DIRECTIONS: From the records below, return every line containing the word "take".

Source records
*** Block opens ***

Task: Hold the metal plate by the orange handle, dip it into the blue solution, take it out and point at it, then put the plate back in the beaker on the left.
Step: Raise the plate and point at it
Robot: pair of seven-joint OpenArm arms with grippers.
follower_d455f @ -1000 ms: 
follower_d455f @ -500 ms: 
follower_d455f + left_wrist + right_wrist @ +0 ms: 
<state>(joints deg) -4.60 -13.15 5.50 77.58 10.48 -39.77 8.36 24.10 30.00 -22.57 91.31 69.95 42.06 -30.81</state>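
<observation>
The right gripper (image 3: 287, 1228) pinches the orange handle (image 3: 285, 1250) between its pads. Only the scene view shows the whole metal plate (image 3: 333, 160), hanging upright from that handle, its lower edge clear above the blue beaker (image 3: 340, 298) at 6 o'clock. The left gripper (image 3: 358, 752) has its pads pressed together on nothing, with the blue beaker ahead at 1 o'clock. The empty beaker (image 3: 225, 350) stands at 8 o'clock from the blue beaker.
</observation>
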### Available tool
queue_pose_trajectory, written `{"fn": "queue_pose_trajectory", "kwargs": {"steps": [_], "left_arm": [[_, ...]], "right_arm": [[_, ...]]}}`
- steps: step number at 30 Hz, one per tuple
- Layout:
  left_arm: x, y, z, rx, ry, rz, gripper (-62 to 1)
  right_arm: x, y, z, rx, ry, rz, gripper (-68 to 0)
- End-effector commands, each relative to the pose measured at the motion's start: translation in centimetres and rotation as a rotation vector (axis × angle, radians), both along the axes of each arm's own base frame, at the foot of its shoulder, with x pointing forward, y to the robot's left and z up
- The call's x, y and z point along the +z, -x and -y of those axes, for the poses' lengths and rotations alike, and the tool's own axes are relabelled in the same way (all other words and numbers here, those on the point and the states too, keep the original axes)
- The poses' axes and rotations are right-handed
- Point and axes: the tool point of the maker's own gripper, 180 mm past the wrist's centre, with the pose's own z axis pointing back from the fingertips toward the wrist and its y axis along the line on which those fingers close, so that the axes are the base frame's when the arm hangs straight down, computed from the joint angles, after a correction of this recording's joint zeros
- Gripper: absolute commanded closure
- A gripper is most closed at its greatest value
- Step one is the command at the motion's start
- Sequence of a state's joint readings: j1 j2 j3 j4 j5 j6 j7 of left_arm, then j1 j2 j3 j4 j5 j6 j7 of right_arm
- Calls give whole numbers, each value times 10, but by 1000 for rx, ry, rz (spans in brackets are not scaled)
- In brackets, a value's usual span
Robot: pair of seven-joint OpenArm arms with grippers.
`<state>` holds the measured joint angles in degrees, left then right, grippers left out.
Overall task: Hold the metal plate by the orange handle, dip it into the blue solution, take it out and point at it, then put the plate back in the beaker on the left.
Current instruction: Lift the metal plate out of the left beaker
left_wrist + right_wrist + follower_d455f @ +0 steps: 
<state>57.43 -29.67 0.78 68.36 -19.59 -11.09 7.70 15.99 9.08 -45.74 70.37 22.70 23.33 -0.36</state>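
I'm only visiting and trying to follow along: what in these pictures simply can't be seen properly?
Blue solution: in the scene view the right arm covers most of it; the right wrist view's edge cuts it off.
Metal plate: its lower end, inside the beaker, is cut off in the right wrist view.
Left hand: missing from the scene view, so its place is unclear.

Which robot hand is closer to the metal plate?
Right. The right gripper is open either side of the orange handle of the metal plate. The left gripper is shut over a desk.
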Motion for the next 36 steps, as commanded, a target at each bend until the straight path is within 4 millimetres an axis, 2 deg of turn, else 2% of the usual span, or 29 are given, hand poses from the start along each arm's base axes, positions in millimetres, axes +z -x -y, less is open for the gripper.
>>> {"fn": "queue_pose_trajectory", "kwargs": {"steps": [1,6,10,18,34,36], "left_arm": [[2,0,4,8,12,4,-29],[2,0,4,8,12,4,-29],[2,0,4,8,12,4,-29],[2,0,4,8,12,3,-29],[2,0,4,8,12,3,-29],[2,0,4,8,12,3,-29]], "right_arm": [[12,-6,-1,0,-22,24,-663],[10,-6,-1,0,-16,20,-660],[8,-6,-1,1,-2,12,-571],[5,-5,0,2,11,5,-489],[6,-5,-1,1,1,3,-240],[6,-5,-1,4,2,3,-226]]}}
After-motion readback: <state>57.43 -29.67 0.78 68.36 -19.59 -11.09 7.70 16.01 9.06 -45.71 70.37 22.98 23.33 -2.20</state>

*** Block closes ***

REPLY:
Task: Hold the metal plate by the orange handle, dip it into the blue solution, take it out and point at it, then put the plate back in the beaker on the left.
Overall task: Hold the metal plate by the orange handle, dip it into the blue solution, take it out and point at it, then put the plate back in the beaker on the left.

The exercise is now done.